What is known is a list of side effects associated with statins. According to Swedish researcher Dr. Ulle Ravnskov, these include fatigue, muscle soreness/weakness, peripheral neuropathy of the legs, short temper, aggressive behavior, and (rare) muscle problems leading to kidney failure. Pregnant women should avoid statins because of the likelihood of birth defects in their newborns.

Perhaps most disturbing is the possibility that statins may interfere with cognition. While reports linking the drugs to such disorders as transient global amnesia and other Alzheimer's-like symptoms are anecdotal at the moment, there is real cause for concern.

In a landmark 2001 study by Dr. Frank Pfrieger et al, of France's Centre de Neurochimie, the group discovered a link between brain cholesterol metabolism and nerve cell development, learning and memory. Cholesterol proved to be the heretofore elusive factor responsible for the development of synapses, the contact sites between adjacent neurons in the brain. We can't think properly without cholesterol.

Now, here's the rub. Cholesterol circulating in the bloodstream is unavailable to the brain; both LDL and HDL are too large to pass the blood/brain barrier. Cholesterol needed by the brain must be manufactured on-site.

Statins, however, do pass the barrier and enter the brain, where, it is reasonable to assume, they exercise their proven ability to inhibit cholesterol production. A scary possibility.

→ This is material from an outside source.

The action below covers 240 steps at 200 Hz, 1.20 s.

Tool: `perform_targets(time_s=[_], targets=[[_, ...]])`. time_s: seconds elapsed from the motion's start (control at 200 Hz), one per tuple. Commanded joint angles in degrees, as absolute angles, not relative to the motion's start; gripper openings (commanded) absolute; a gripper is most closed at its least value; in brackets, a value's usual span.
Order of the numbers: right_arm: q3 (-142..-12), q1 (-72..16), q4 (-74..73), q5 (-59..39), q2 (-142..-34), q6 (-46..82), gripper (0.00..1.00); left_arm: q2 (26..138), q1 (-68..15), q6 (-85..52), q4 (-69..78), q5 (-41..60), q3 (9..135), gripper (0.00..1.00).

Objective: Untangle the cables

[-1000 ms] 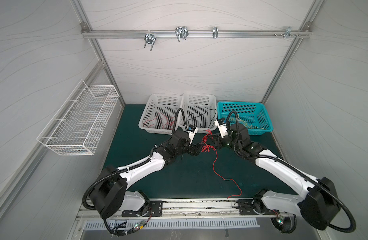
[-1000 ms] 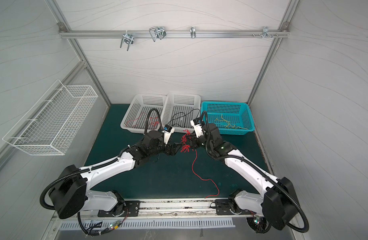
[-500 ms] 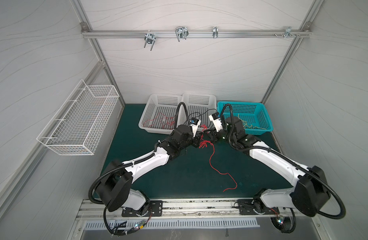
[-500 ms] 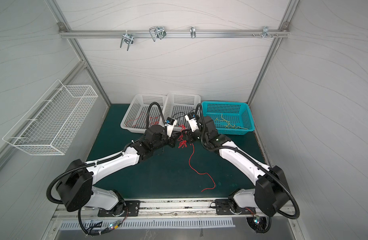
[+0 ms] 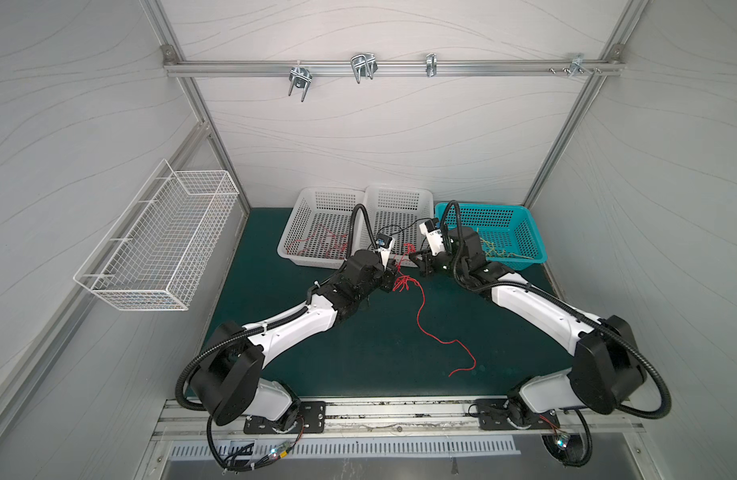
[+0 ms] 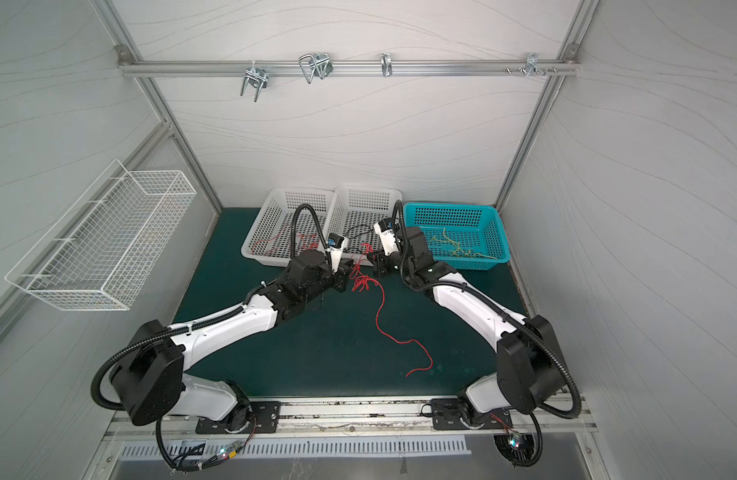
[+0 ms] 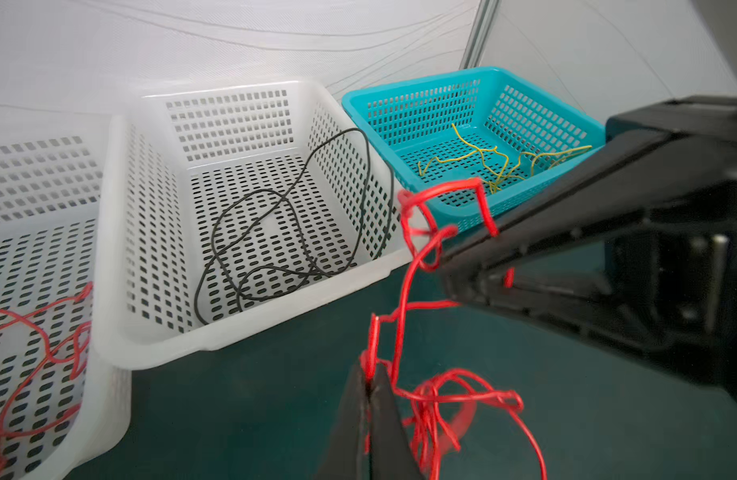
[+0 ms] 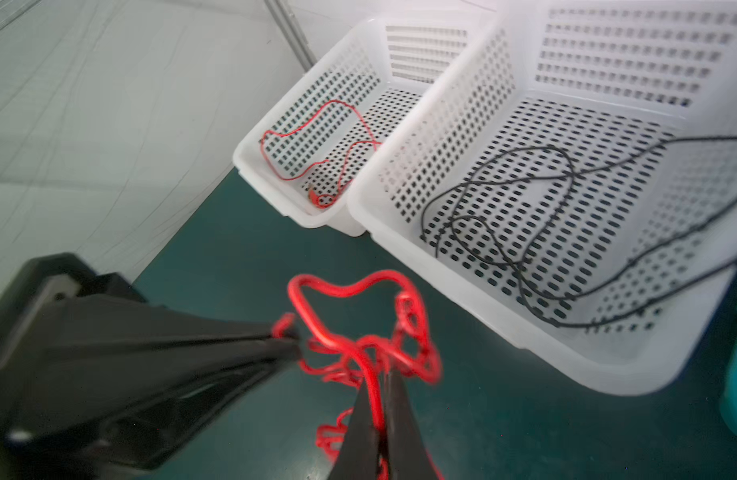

Dr. Graveline suggests that dosage levels be reconsidered. The relatively high dosages of statins required to lower cholesterol may not be necessary if the drugs' protective qualities are actually due to their anti-inflammatory action. A smaller, and far less risky, dose may work just fine.

And who knows, future generations may marvel that we spent so much time and money developing ever more sophisticated cholesterol inhibitors when all we really needed was the simplest, least expensive anti-inflammatory of them all, aspirin.